Se não fosse por ele não estaria aqui porque eu sou muito medrosa, não podia viajar sozinha”, explicou.
A angolana contou que o seu marido procurou informações sobre o serviço de saúde do país sul-americano quando descobriram que ela estava grávida novamente, já que haviam perdido um bebé em Angola aos sete meses de gestação, facto que ela acredita ter acontecido por falta de atendimento médico adequado.
“Como eu estava grávida, já perdi aquela gravidez, do nada fiquei a sangrar e o hospital [em Angola] demorou muito para me atender.
É mesmo o medo que me trouxe até aqui no Brasil para ter o meu bebé.
E o meu bebé está saudável, graças a Deus, porque lá [em Angola] estavam a dizer que podia ser [parto] cesárea e eu tinha muito medo”, acrescentou Nvunzi Albertina Pedro Panzo.

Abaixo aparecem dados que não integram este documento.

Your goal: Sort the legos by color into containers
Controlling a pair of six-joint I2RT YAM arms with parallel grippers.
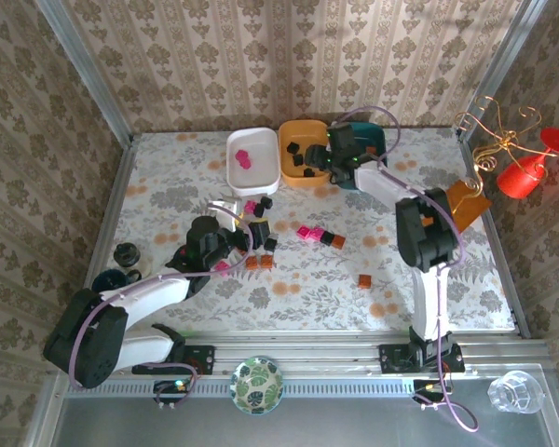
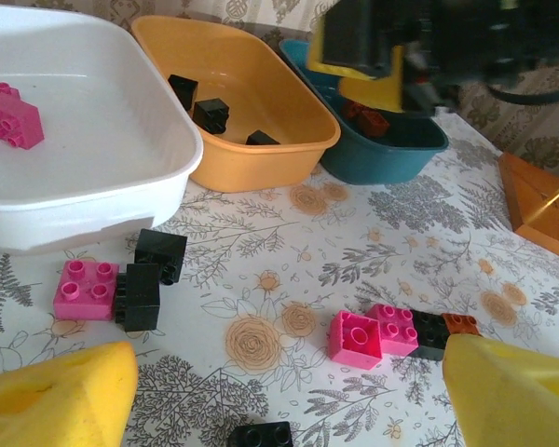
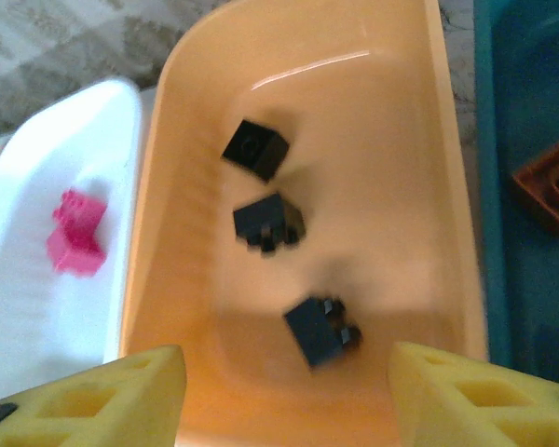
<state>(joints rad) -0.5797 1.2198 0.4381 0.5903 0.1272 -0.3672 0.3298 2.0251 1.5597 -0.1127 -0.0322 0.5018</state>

Já a angolana Nvunzi Albertina Pedro Panzo, de 32 anos, que está no Brasil há 6 meses, contou que apesar de a sua gravidez não ser de risco decidiu emigrar devido à situação económica e social de Angola.
Emocionada, contou que deixou a família no país africano e não sabe quando poderá encontrá-los novamente.
“Eu viajei grávida.
Vim cá grávida, deixei a família toda, os meus pais, o marido, todos ficaram.
Vim sozinha.
Quando eu fiquei grávida, na verdade, não queria passar o que os outros foram passando.
Assisti a várias realidades que me deixavam triste [em Angola].
Então, como é o meu primeiro filho, decidi não ter o meu bebé lá.
Preferi vir mesmo [ao Brasil] porque aqui tem histórico de saúde já desenvolvido, diferente de Angola”, concluiu.
Todas as angolanas com quem a Lusa falou disseram que pretendem morar no Brasil e levar a família.
Por enquanto, estão na casa de acolhimento, mas algumas fizeram cursos profissionais para que, quando os seus bebés puderem ficar em creches, possam sair do abrigo e trabalhar.